Ext4 Documentation updates.

Some of the information in Documentation/filesystems/ext4.txt is out
of date and in need of an update.

Signed-off-by: Jose R. Santos <[email protected]>
--

Documentation/filesystems/ext4.txt | 83 +++++++++++++++++++++---------------
1 files changed, 49 insertions(+), 34 deletions(-)

diff --git a/Documentation/filesystems/ext4.txt b/Documentation/filesystems/ext4.txt
index 0c5086d..b0c3bb2 100644
--- a/Documentation/filesystems/ext4.txt
+++ b/Documentation/filesystems/ext4.txt
@@ -15,23 +15,32 @@ Mailing list: [email protected]

- Grab updated e2fsprogs from
ftp://ftp.kernel.org/pub/linux/kernel/people/tytso/e2fsprogs-interim/
- This is a patchset on top of e2fsprogs-1.39, which can be found at
- ftp://ftp.kernel.org/pub/linux/kernel/people/tytso/e2fsprogs/

- - It's still mke2fs -j /dev/hda1
+ or grab the latest git repository from:
+ git://git.kernel.org/pub/scm/fs/ext2/e2fsprogs.git
+
+ - Create a new filesystem and set the "test_fs" extended option:

- - mount /dev/hda1 /wherever -t ext4dev
+ # mke2fs -j -E test_fs /dev/hda1

- - To enable extents,
+ Or set the test_fs flag on an existing ext3 filesystem:

- mount /dev/hda1 /wherever -t ext4dev -o extents
+ # debugfs -w /dev/sda5
+ debugfs 1.41-WIP (17-Jun-2008)
+ debugfs: set_super_value s_flags 4
+ debugfs: quit
+
+ - Mounting:
+
+ # mount /dev/hda1 /wherever -t ext4dev
+
+ - To disable extents:
+
+ # mount /dev/hda1 /wherever -t ext4dev -o noextents

- The filesystem is compatible with the ext3 driver until you add a file
which has extents (ie: `mount -o extents', then create a file).

- NOTE: The "extents" mount flag is temporary. It will soon go away and
- extents will be enabled by the "-o extents" flag to mke2fs or tune2fs
-
- When comparing performance with other filesystems, remember that
ext3/4 by default offers higher data integrity guarantees than most.
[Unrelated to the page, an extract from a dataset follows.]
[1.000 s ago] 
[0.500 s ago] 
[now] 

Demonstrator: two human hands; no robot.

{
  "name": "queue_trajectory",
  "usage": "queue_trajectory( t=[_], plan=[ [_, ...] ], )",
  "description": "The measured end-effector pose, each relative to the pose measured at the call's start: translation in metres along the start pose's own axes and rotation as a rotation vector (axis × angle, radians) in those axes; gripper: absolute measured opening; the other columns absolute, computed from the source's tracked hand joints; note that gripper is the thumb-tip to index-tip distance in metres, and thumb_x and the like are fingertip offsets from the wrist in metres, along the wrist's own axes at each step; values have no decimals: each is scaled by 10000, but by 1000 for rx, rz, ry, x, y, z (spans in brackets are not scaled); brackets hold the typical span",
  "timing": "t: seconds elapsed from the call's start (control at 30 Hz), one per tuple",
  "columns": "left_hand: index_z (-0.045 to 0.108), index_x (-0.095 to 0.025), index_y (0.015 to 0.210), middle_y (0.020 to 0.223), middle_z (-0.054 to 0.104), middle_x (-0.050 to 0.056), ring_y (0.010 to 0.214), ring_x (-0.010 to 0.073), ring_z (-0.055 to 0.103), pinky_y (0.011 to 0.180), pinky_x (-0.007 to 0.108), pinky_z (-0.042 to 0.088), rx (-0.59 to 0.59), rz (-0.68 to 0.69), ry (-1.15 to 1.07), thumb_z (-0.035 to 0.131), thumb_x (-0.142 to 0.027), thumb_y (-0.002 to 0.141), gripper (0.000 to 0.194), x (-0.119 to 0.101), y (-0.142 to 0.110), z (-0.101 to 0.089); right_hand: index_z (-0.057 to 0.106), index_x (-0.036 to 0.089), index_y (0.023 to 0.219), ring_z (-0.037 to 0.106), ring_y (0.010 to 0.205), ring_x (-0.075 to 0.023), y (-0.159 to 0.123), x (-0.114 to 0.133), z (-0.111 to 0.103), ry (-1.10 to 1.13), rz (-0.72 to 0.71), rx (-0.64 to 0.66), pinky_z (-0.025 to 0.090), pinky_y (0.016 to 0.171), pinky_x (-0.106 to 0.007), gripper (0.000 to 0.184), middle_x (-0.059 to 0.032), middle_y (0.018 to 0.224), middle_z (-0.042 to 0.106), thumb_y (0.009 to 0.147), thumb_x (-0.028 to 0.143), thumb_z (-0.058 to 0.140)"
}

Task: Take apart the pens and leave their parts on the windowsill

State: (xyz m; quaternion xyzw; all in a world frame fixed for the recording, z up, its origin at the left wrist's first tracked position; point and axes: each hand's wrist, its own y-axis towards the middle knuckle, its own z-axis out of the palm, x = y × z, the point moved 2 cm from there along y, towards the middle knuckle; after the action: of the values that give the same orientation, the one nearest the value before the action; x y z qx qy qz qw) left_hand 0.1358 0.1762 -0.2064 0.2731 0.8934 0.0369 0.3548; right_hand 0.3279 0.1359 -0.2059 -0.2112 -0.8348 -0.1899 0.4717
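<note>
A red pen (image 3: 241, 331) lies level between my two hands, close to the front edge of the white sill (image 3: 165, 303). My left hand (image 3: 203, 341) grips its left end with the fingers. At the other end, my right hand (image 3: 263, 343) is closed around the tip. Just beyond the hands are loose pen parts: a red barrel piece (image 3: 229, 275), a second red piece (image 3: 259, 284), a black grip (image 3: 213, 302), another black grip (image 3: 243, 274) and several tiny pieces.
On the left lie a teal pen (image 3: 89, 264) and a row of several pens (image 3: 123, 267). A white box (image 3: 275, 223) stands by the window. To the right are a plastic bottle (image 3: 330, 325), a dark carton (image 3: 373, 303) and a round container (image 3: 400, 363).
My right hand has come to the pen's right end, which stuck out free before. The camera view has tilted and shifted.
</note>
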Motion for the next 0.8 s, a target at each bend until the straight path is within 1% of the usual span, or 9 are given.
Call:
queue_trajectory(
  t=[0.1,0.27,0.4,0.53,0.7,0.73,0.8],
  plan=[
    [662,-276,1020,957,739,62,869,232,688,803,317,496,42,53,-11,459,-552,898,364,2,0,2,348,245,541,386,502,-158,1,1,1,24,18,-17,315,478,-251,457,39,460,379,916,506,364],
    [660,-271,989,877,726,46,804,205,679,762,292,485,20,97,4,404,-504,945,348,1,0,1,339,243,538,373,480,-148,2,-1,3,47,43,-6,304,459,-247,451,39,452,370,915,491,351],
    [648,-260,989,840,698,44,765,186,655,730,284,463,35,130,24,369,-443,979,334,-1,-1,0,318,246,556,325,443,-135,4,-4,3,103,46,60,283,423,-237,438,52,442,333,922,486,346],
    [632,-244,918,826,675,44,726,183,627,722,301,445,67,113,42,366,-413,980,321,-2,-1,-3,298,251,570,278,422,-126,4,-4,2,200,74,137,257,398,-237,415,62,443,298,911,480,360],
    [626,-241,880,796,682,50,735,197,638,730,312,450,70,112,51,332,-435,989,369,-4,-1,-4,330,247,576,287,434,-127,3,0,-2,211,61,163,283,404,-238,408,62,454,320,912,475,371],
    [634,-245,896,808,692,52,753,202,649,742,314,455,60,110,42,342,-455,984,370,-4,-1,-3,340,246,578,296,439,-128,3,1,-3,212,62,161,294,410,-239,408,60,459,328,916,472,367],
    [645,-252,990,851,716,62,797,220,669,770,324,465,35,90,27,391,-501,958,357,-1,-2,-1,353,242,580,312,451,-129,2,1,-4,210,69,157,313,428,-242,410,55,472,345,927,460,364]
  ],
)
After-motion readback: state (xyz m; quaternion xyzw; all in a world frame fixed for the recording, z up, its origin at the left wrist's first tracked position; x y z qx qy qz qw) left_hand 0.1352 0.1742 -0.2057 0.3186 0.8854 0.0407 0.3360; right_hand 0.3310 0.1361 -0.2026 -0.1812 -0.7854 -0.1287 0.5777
So
when comparing with a metadata-only journalling filesystem, use `mount -o
@@ -44,41 +53,46 @@ Mailing list: [email protected]

2.1 Currently available

-* ability to use filesystems > 16TB
+* ability to use filesystems > 16TB (e2fsprogs support not available yet)
* extent format reduces metadata overhead (RAM, IO for access, transactions)
* extent format more robust in face of on-disk corruption due to magics,
* internal redunancy in tree
+* improved file allocation (multi-block alloc, delayed alloc)
+* fix 32000 subdirectory limit
+* nsec timestamps for mtime, atime, ctime, create time
+* inode version field on disk (NFSv4, Lustre)
+* reduced e2fsck time via uninit_bg feature
+* journal checksumming for robustness, performance
+* persistent file preallocation (e.g for streaming media, databases)
+* ability to pack bitmaps and inode tables into larger virtual groups via the
+ flex_bg feature
+* large file support

-2.1 Previously available, soon to be enabled by default by "mkefs.ext4":
+2.2 Previously available, soon to be enabled by default by "mkefs.ext4":

* dir_index and resize inode will be on by default
* large inodes will be used by default for fast EAs, nsec timestamps, etc

-2.2 Candidate features for future inclusion
+2.3 Candidate features for future inclusion

-There are several under discussion, whether they all make it in is
-partly a function of how much time everyone has to work on them:
+* Online defrag (patches available but not well tested)
+* Inode allocation using large virtual block groups via flex_bg (patch
+ available; fragmentation issues due to prolong fs use still unknown)
+* reduced mke2fs time via uninit_bg feature (capability to do this is
+ available in e2fsprogs but a kernel thread to do lazy zeroing of unused
+ inode table blocks after filesystem is first mounted is required for
+ safety)

-* improved file allocation (multi-block alloc, delayed alloc; basically done)
-* fix 32000 subdirectory limit (patch exists, needs some e2fsck work)
-* nsec timestamps for mtime, atime, ctime, create time (patch exists,
- needs some e2fsck work)
-* inode version field on disk (NFSv4, Lustre; prototype exists)
-* reduced mke2fs/e2fsck time via uninitialized groups (prototype exists)
-* journal checksumming for robustness, performance (prototype exists)
-* persistent file preallocation (e.g for streaming media, databases)
+There are several others under discussion, whether they all make it in is
+partly a function of how much time everyone has to work on them. Features like
+metadata checksumming have been discussed and planned for a bit but no patches
+exist yet so I'm not sure they're in the near-term roadmap.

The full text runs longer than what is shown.